EXOC6/6B is part of the SEC6-SEC8 exocyst complex present in mammalian and an essential component for insulin granule docking and secretion [35] [36] [37] [38] . Morover, EXOC6/6B genes, were found to encode highly similar forms of the exocyst subunit EXOC6/6b that previously identified to play a role in insulin signaling through its interaction with the glucose transporter GLUT4 [28] .This further highlighted its possible role in the pathophysiology of T2D. Interestingly, some reports have also characterized EXOC6/6B and other members of the exocyst complex as ciliaassociated proteins with ciliogenesis-associated roles [39] . Indeed , this process was also found to be essential for cystogenesis and tubulogenesis, which are essential step in the the development of many epithelial organs including lung and kidney [40] . A recent report also highlights EXOC6/6B as one of the top genes that might be involved in promoting the malignant transformation of human bronchial epithelial cells (HBECs) [41] . Interestingly, recent findings indicate other roles for the exocyst complex besides secretion. Among these diverse roles are epithelial polarization, morphogenesis and homeostasis. Due to its role in cell-cell interactions, it is believed that the exocyst complex may play an important role in the epithelium barrier integrity [42] which may prove to have significant implications in the lung. Another important role of the exocyst system is its role in cell migration. In a study on invasive cell lines which do not express cadherin, which is involved in cell-cell adhesion, exocyst complex relocates to protrusions that inhibit cell migration [43] .It is involved in the delivery of integrins to the leading edge of migrating cells and a distrurbance in this complex leads to defects in cell motility [43] [44] [45] . Exocytosis is the mechanism used for secretion of surfactant, an important regulator of surface tension in the lungs, via fusion of surfactant-containing vesicles and the plasma membrane of alveolar type II cells. Surfactant is also proving to be involved in alveolar host defense. Therefore, any disturbance in the regulation of exocytosis may have implications on the secretion of surfactant which can lead to severe lung disorders [46] . For that reason ,our finding that SARS-COV-2 infection modulates EXOC6/6B expression in lung tissues, might sheds light on the possible pathophysiological mechanisms shared between T2D and COVID-19.

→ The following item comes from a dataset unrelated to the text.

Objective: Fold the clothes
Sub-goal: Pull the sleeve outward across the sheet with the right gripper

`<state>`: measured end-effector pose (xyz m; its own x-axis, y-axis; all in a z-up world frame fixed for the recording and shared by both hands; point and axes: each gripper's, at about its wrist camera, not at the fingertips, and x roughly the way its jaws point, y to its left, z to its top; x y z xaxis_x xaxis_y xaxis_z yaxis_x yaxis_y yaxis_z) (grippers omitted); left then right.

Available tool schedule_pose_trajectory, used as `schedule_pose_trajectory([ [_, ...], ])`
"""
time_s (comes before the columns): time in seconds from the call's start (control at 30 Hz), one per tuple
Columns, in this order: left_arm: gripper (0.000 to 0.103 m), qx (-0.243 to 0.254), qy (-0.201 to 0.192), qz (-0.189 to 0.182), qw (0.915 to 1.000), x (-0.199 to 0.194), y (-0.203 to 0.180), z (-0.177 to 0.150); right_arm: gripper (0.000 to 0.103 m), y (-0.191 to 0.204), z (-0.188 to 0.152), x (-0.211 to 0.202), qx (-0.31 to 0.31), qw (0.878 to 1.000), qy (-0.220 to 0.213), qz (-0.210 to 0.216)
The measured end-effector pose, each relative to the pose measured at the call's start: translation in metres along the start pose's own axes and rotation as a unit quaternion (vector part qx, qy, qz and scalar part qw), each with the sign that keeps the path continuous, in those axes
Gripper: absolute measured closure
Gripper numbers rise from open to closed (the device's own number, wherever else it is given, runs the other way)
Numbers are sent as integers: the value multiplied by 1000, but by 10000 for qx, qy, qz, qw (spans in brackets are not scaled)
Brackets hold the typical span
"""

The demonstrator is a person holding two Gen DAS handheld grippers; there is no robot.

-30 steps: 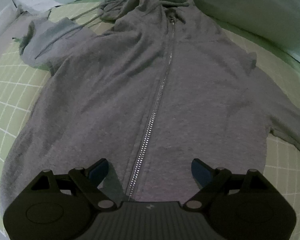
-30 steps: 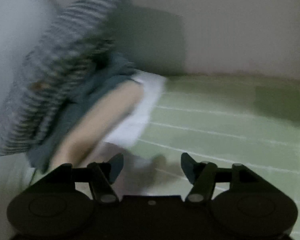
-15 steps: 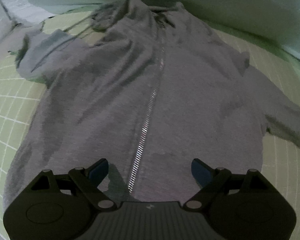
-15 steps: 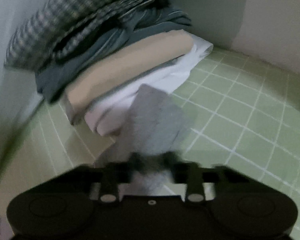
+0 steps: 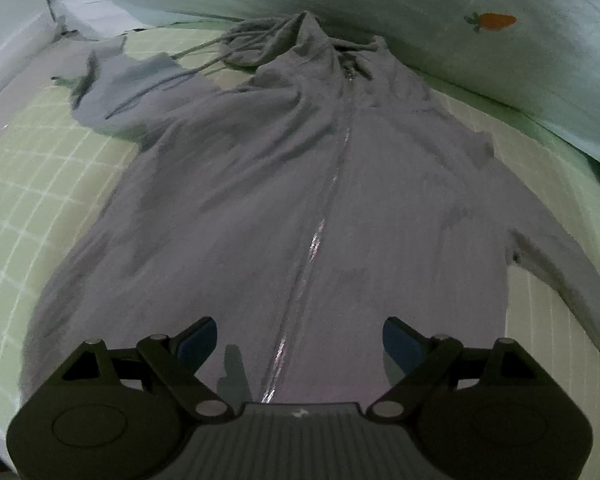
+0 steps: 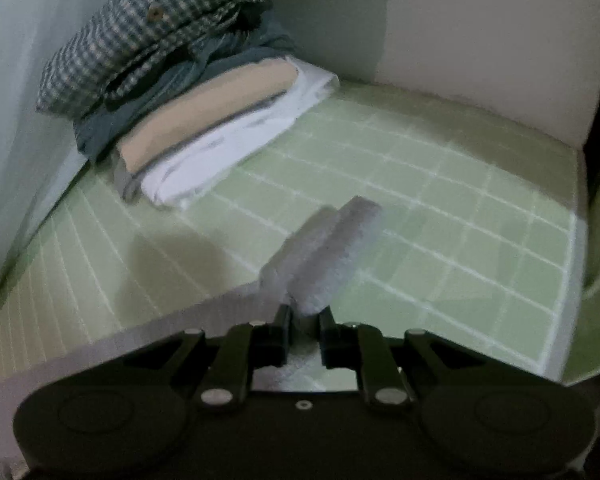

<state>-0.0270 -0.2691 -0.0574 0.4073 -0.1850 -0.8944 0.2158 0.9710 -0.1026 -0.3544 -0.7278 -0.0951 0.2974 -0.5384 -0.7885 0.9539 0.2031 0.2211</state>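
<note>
A grey zip-up hoodie [image 5: 300,184] lies flat and face up on the green checked bed sheet [image 5: 40,184], hood at the far end, zipper running down the middle. My left gripper [image 5: 300,340] is open and empty, hovering over the hoodie's bottom hem astride the zipper. In the right wrist view my right gripper [image 6: 304,320] is shut on the grey sleeve cuff [image 6: 324,252] of the hoodie, which sticks out past the fingers, lifted above the sheet [image 6: 460,220].
A stack of folded clothes [image 6: 188,100], checked shirt on top, sits in the far left corner by the wall. A pale green quilt with a carrot print [image 5: 496,22] lies along the far side. A white wall [image 6: 480,40] bounds the bed's end.
My right gripper went from open and empty to shut on the sleeve cuff and has lifted it. My left gripper stayed open and drew back slightly over the hem.
</note>
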Motion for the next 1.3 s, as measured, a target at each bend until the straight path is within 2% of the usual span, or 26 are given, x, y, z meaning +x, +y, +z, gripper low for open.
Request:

Further investigation of those mechanisms might increase our understanding of the molecular basis behind the aggressive clinical complications observed in diabetic patients with COVID-19.

Indeed, this might pave the way to discover novel therapeutic targets for a personalized and active response to the COVID19 pandemic.

Our results showed that EXOC6/6B might be an important molecular link between insulin secretion defect and dysfunctional ciliated lung epithelium that makes diabetic patients more susceptible to SARS-COV-2 with more possible aggressive scenarios.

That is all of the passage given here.